# [EXTRACTED MATERIAL]

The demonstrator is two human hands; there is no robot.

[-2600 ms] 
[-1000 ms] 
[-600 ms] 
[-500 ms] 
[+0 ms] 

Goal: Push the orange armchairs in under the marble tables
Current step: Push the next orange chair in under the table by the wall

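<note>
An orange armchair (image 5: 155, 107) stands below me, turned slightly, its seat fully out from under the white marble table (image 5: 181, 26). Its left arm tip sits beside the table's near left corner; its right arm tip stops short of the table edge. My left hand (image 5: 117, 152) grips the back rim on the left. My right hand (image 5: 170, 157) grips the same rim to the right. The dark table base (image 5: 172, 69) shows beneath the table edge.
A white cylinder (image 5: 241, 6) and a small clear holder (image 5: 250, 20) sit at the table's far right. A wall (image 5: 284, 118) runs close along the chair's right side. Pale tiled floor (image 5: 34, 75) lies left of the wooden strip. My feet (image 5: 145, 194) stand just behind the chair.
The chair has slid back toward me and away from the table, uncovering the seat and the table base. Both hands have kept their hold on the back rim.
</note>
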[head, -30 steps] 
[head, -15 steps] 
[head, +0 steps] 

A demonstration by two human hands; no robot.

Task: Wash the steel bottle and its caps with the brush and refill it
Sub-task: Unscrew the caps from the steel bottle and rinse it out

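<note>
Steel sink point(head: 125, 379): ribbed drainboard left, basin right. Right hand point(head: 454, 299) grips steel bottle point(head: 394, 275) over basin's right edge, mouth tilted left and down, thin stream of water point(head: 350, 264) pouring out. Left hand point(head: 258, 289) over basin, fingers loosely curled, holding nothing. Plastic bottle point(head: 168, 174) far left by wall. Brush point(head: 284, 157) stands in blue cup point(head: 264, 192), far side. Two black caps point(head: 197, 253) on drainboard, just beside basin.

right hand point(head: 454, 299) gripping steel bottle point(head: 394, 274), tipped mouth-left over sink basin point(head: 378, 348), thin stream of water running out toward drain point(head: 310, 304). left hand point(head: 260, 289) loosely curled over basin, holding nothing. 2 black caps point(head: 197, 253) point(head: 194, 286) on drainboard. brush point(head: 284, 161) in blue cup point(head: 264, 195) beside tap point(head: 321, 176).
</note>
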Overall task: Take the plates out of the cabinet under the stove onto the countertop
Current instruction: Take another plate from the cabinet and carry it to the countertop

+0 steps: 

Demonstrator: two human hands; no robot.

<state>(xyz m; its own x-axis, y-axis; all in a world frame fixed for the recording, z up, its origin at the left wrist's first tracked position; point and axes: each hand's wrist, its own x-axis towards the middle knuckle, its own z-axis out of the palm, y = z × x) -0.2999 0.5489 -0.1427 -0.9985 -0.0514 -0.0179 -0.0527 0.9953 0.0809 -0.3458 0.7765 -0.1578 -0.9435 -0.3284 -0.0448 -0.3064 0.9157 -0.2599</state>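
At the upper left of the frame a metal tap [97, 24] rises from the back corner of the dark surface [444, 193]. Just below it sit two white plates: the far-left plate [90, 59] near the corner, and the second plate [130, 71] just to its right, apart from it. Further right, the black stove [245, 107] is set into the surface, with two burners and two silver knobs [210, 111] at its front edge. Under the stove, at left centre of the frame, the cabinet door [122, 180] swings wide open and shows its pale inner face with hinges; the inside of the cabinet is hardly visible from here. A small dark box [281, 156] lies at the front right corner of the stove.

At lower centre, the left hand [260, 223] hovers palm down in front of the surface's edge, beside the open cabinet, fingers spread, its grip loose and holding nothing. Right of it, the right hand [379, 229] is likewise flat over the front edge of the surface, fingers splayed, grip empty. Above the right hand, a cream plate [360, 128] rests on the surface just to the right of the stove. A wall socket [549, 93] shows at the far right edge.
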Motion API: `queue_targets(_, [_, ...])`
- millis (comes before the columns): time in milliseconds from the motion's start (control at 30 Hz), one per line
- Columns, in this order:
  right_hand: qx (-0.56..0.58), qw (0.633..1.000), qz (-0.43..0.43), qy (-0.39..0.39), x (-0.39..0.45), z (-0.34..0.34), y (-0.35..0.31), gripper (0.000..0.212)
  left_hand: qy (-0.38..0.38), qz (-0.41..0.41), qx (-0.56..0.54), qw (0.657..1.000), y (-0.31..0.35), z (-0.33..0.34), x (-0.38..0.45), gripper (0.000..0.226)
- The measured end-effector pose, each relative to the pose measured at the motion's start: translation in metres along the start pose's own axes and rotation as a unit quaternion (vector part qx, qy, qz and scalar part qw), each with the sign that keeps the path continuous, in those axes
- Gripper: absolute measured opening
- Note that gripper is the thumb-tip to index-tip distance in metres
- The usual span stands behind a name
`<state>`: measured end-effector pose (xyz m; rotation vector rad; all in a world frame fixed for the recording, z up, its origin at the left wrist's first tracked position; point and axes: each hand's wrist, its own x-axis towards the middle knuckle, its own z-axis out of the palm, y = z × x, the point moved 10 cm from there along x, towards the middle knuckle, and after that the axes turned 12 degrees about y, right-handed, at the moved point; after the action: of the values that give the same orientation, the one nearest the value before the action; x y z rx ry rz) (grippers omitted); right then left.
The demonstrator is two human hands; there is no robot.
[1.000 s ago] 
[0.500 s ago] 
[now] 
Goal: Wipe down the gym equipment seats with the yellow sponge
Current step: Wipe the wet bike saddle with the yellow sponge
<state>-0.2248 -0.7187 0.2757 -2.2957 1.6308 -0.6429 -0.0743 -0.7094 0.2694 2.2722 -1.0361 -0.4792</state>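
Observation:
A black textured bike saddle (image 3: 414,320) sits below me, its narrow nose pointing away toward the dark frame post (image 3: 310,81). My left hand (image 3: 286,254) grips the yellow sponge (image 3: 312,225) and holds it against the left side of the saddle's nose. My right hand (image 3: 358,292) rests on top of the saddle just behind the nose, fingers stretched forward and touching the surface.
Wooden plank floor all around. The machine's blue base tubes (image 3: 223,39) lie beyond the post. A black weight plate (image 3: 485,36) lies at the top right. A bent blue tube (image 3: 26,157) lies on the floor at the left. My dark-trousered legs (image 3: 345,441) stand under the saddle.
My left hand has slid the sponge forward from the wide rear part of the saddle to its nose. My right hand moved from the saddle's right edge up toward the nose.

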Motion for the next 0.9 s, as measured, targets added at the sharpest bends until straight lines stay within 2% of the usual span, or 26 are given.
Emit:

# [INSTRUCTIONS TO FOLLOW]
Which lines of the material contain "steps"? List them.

# [REPLY TO THE EXERCISE]
[head, -30 steps] 
[head, -15 steps] 
[head, +0 steps] 
+0 steps: 

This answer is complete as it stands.